Proteolysis during ripening of reduced fat Cheddar cheeses made with different exopolysaccharide (EPS)-producing and nonproducing cultures was studied. A ropy strain of Lactococcus lactis ssp. cremoris (JFR1) and capsule-forming nonropy and moderately ropy strains of Streptococcus thermophilus were used in making reduced-fat Cheddar cheese. Commercial Cheddar starter was used in making full-fat cheese. Results showed that the actual yield of cheese made with JFR1 was higher than that of all other reduced-fat cheeses. Cheese made with JFR1 contained higher moisture, moisture in the nonfat substance, and residual coagulant activity than all other reduced-fat cheeses. Proteolysis, as determined by PAGE and the level of water-soluble nitrogen, was also higher in cheese made with JFR1 than in all other cheeses.

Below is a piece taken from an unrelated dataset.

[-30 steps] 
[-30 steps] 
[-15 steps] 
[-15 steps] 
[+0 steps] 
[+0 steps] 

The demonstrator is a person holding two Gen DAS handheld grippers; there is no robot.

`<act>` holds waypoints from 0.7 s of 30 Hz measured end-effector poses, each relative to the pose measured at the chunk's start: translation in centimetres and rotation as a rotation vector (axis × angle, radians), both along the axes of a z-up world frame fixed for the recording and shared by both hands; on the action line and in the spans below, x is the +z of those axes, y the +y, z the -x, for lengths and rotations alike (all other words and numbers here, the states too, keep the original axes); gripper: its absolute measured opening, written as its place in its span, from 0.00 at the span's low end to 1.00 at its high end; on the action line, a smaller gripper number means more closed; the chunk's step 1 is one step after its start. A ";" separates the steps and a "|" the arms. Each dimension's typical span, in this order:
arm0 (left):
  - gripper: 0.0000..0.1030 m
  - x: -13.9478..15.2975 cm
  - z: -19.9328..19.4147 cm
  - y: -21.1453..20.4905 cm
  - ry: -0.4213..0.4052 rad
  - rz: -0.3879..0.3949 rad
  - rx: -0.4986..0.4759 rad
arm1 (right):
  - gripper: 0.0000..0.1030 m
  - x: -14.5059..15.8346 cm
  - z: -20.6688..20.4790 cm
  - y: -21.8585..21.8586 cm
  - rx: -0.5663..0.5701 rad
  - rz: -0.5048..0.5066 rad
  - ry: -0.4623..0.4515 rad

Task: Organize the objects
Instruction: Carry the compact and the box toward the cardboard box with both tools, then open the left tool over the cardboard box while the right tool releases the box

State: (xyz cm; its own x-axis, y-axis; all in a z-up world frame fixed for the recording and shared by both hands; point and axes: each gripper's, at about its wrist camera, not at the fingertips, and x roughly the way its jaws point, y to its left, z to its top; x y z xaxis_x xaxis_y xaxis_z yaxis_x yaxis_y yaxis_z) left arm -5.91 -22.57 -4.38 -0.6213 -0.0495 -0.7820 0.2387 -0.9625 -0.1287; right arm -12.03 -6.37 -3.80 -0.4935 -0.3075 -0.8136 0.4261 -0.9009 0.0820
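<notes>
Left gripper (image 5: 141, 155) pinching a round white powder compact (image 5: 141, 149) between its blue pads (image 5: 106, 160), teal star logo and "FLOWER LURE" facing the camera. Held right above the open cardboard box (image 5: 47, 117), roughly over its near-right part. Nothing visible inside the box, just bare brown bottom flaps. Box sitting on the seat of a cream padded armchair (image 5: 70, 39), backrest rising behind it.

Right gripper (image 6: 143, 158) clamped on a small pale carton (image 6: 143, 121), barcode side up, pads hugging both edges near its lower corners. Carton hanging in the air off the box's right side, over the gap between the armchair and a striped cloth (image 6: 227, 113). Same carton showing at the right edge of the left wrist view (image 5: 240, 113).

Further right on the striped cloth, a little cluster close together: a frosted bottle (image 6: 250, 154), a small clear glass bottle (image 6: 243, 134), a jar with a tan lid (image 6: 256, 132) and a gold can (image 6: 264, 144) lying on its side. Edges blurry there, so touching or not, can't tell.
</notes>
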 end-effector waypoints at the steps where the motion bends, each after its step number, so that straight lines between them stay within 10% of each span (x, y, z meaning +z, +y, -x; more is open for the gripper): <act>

The HPLC analysis showed a significant increase in hydrophobic peptides (causing bitterness) during storage of cheese made with JFR1. Cheese made with the capsule-forming nonropy adjunct of S. thermophilus, which contained lower moisture and moisture in the nonfat substance levels and lower chymosin activity than did cheese made with JFR1, accumulated less hydrophobic peptides. In conclusion, some EPS-producing cultures produced reduced-fat Cheddar cheese with moisture in the nonfat substance similar to that in its full-fat counterpart without the need for modifying the standard cheese-making protocol. Such cultures might accumulate hydrophobic (bitter) peptides if they do not contain the system able to hydrolyze them. For making high quality reduced-fat Cheddar cheese, EPS-producing cultures should be used in conjunction with debittering strains.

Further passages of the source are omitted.